Evaluation always produces mAP of 0.0 when using backbones other than Resnet50

jpxrc commented 6 years ago

First and foremost, thank you for the awesome package! The dataset I am using is of satellite images consisting of 29 different classes. I have been able to train and evaluate a retinanet model on this dataset using the default 'densenet50' backbone on a subset of the 29 classes.

However, when I switch over to training and evaluating a model with a different backbone network such as 'densenet121', all of the mAP scores for each class is zero. I'm not receiving any issues when training (I am also using the random-transform flag for each epoch), or when converting the model (I also supply the --backbone='densenet121' flag) and it converts successfully. I can also see that losses being optimized during training so it's definitely detecting and classifying the objects in the images.

I even tried using the original resnet50 model trained on a subset of classes to see if it would pick up those classes on the full dataset with 29 classes and it still produces an output of zero. I looked at the validation_annotations.csv file for both cases and the formatting is identical so I don't think it has to do with the annotation files.

I have attached the validation_annotations.csv file, the classes.csv file (converted to .txt files in order to attach them here) common_classes.txt common_validation_annotations.txt

Any ideas what could be going on?

EDIT: I just did a comparison of a Resnet50 model and Densenet121 model both trained on the same dataset that I know for sure works and the problem is definetely with the densenet121 implementation because the Resnet50 model is producing output during evaluation.

hgaiser commented 6 years ago

Densenet is a community contribution and I have never really used it. If you find out what the problem is then a PR will be welcome :)

birham-red-bd commented 6 years ago

I have the same problem when i changed the backbone to the shuffleNet. The loss is decreasing, but the MAP is always zero. However when i trained model with resnet50 backbone, everything is okay. I still did not find the problem. Can anyone give me some advice?

hgaiser commented 6 years ago

Do you evaluate during training, or after training using the evaluate tool? For densenet and mobilenet I noticed there is a bug when preprocessing the images in the evaluate tool. Those backbones require a mode='tf' in the preprocess_image call which isn't there currently.

birham-red-bd commented 6 years ago

yeah, I evaluate the map during training. The dataset i used is pascal voc2007. And I did not use pretrained model, because i did not find the pretrained weights of shufflenet-V2 on imagenet.

hgaiser commented 6 years ago

@songhuizhong I'm not sure what you mean with shufflenet-V2, we don't have that backbone in our repository.

birham-red-bd commented 6 years ago

It is the model I built by myself. here is the article introducing the shufflenet-v2 :https://arxiv.org/abs/1807.11164

hgaiser commented 6 years ago

In that case I can't help.
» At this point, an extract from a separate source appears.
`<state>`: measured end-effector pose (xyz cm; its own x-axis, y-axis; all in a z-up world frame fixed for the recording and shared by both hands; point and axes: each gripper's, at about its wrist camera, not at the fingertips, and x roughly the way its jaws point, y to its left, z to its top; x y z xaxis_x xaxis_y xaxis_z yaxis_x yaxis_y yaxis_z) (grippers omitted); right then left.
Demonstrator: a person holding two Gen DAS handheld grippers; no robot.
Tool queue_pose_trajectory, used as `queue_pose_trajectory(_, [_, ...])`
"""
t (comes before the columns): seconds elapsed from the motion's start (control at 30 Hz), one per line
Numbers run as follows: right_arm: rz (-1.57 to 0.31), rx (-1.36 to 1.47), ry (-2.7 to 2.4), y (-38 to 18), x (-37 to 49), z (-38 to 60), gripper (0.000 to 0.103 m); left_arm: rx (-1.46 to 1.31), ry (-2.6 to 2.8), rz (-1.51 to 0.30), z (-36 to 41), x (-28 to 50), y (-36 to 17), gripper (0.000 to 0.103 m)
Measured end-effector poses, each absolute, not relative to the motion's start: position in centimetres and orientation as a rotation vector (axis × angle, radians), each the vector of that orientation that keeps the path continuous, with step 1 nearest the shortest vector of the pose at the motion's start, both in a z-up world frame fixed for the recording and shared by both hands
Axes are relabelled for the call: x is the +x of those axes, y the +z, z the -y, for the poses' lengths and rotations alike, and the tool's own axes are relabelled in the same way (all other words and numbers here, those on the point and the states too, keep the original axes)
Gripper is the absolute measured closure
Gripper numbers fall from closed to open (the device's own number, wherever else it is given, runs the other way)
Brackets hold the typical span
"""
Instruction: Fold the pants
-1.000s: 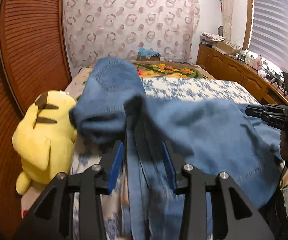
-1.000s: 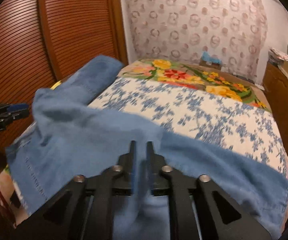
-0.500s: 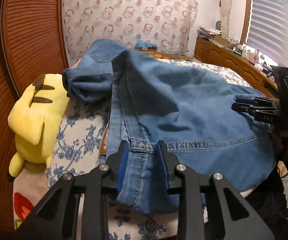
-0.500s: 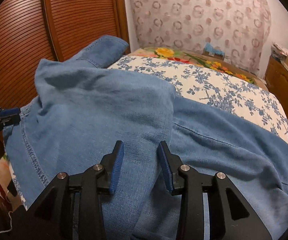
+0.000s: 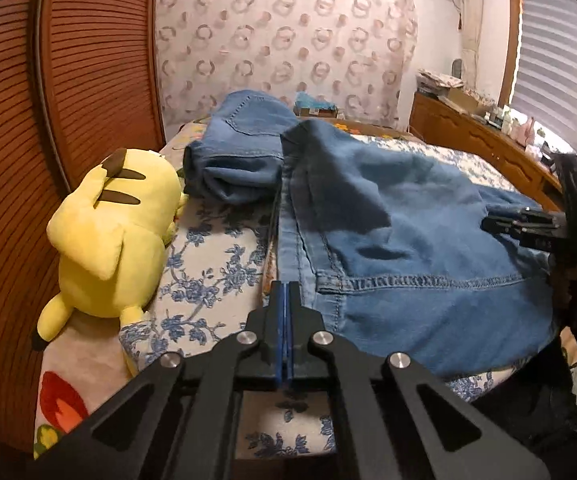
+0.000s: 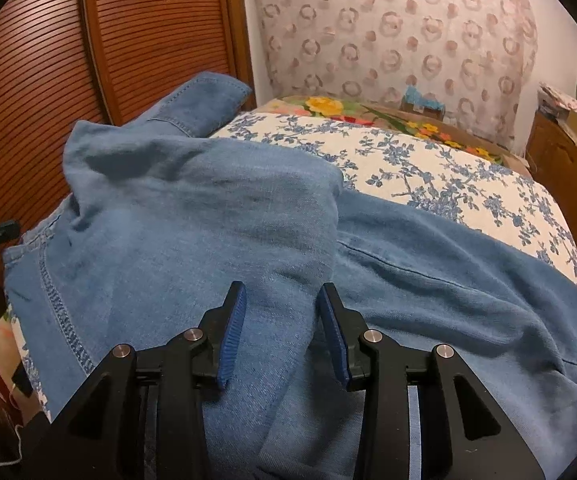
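Left gripper (image 5: 287,300) pinched closed on nothing, right gripper (image 6: 282,312) half open over the jeans (image 6: 192,232); I'd flatten that lower-centre fold before regrabbing.

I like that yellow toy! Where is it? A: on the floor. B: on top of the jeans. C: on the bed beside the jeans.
C: the yellow plush toy lies on the flowered bed cover, left of the jeans, not on them.
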<state>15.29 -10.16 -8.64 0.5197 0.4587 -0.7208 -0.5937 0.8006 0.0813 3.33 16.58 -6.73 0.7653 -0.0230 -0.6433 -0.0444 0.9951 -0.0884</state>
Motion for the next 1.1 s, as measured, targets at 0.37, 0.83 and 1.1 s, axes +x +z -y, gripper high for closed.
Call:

I only have experience with ResNet backbones. If you find out the solution to this then a PR is welcome.

birham-red-bd commented 6 years ago

well, i find the problem, it is my fault, the reason why map is 0 is because the feature map input into feature pyramid network is in wrong order. This is the wrong one. layer_names = ['1x1conv5_out','stage4/block1/relu_1x1conv_1','stage3/block1/relu_1x1conv_1'] and this is the correct one. layer_names = ['stage3/block1/relu_1x1conv_1','stage4/block1/relu_1x1conv_1','1x1conv5_out'] But I can only trained this model with the highest mAP of 44.59% on dataset of VOC2007 test. The training dataset is voc2012 trainval. The input size is changed to 512*512, because i want to use larger batch size of 28. And i trained this model without using pretrained weights on imageNet.

hgaiser commented 5 years ago

Alright, I'll assume this issue resolved then.

hgaiser commented 5 years ago

Actually, the original issue was something else entirely, DensNet, so I'm reopening..

jyu-theartofml commented 5 years ago

I ran into the same issue using resnet50 for backbone (training and using evaluation.py). I fixed it when I specify image-min-side and image-max-side, otherwise the default values of these parse args don't match up with my image dimension (256x256).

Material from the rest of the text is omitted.